Quote:
|
If I need to be referred to somewhere else to ask a Linux Question, please tell me where to go.
|
No, you are in the right place. It is just that the way you phrased the question it looked like it came from a book or a teacher
and hence part of the LQ rules are that homework is not to be done in this way.
So firstly, you may have missed it but please place code in [code][/code] tags so we can see what is going on better and the indentation will not be lost.
Second, Telengard did provide valuable information regarding your for loop. Effectively the loop only passes values to your variable based on the information delivered.
In your example you present only a single item:
Code:
for record in homedir.temp
Here you have presented the string 'homedir.temp' and seeing that you never use the variable record within the loop itself, everything in the loop is performed once.
That being said, maybe you would like to identify more of what it is you want to do rather than how you are trying to do it?
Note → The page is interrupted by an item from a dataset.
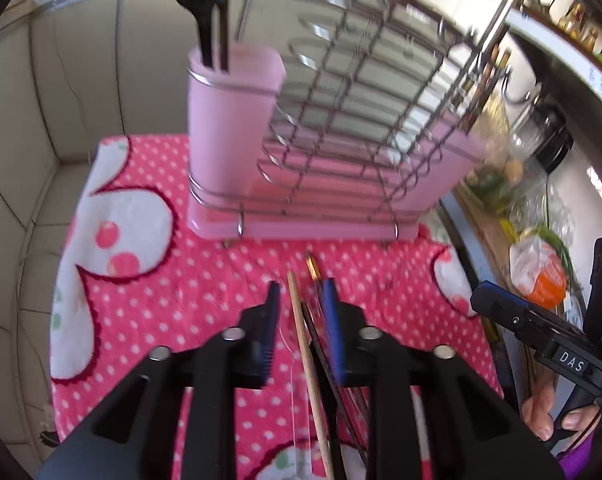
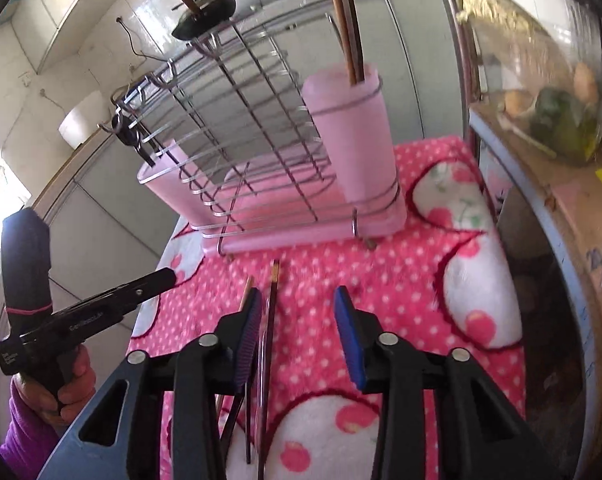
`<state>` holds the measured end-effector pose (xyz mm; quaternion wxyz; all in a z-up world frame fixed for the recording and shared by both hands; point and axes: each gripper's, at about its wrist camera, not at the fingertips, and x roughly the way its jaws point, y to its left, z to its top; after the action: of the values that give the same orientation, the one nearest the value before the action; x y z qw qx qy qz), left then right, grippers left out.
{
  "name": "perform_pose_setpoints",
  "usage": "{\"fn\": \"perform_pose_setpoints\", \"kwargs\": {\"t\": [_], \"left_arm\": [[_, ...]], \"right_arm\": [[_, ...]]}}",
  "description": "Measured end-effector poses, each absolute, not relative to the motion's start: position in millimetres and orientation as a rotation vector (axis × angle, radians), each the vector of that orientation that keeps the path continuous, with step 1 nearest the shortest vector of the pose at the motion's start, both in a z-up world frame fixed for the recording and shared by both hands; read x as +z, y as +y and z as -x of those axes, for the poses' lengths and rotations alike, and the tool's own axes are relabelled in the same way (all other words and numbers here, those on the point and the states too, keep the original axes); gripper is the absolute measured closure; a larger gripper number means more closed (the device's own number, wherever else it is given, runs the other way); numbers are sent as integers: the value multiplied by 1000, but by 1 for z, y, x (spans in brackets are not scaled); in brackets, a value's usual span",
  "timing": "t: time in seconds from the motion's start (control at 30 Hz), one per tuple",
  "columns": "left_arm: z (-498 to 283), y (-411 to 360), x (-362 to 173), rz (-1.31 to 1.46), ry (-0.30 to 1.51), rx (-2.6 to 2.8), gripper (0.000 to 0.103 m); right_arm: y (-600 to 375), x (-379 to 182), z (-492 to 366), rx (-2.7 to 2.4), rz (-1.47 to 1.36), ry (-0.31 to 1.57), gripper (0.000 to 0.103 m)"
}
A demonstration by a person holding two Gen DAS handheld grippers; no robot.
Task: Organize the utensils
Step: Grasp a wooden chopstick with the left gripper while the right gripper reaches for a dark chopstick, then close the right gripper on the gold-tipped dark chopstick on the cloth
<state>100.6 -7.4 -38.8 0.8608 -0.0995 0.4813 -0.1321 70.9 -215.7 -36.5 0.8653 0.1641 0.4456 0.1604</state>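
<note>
A pink dotted towel (image 1: 173,288) is spread over the bench, with a pink-based wire rack (image 1: 341,128) set at its far end. At one end of the rack a pink cup (image 1: 229,120) stands with black utensils (image 1: 209,12) upright in it; in the right wrist view the other cup (image 2: 353,136) is seen with two chopsticks (image 2: 347,20) upright inside. More chopsticks (image 1: 303,340) are laid lengthwise on the towel just before the rack. The left tool (image 1: 301,292) is lowered over them, its jaws narrowed to a slim gap with a pale stick and a dark one between the blue pads; whether the pads press on them cannot be told through the blur. The right tool (image 2: 297,300) is held partly open beside it, nothing gripped, the dark chopsticks (image 2: 271,320) lying just inside its left pad. A hand (image 2: 71,376) in a purple sleeve is seen on the left tool's handle.
</note>
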Motion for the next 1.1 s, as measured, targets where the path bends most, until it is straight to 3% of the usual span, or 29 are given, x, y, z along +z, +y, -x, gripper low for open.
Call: {"fn": "perform_pose_setpoints", "kwargs": {"t": [0.07, 0.37, 0.83, 1.1], "left_arm": [[-111, -13, -50, 226, 1085, -282, 94], [-150, -26, -85, 252, 1248, -214, 95], [-175, -48, -119, 162, 1291, -162, 95], [-157, -22, -103, 190, 1228, -171, 96]], "right_arm": [[-218, -43, -72, 343, -369, 958, 71], [-232, -59, -76, 344, -424, 993, 73], [-232, -67, -80, 359, -439, 1013, 73], [-213, -76, -84, 402, -441, 1057, 74]]}}
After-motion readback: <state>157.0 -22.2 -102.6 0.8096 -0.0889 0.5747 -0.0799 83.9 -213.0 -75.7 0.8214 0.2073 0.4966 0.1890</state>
Let me step through your code and make some observations:
Code:
awk -F":" '{print $6}' /etc/passwd > passwdhome.temp
LIST=$(grep -i "home" passwdhome.temp)
echo "$LIST" > homedir.temp
So the use of awk and grep here is not really required seeing as awk has both skills already.
Code:
FINDGRAND=$(du -s /home)
echo "${FINDGRAND}" > gtotal.temp
I left this until here but it also goes for the first piece of code as well, as you do not use the variable anywhere else you do not need to assign
it and then echo the variable. Just simply echo what you have between $() and redirect to the file:
Code:
echo "$(du -s /home)" > gtotal.temp
Code:
for record in homedir.temp
do
So this was my point above in that record is never used below and you are passing the string and not the contents of homedir.temp (How would you normally display the contents
of a file at the command prompt??)
Code:
DIR=$(awk -F" " '{print $1} homedir.temp)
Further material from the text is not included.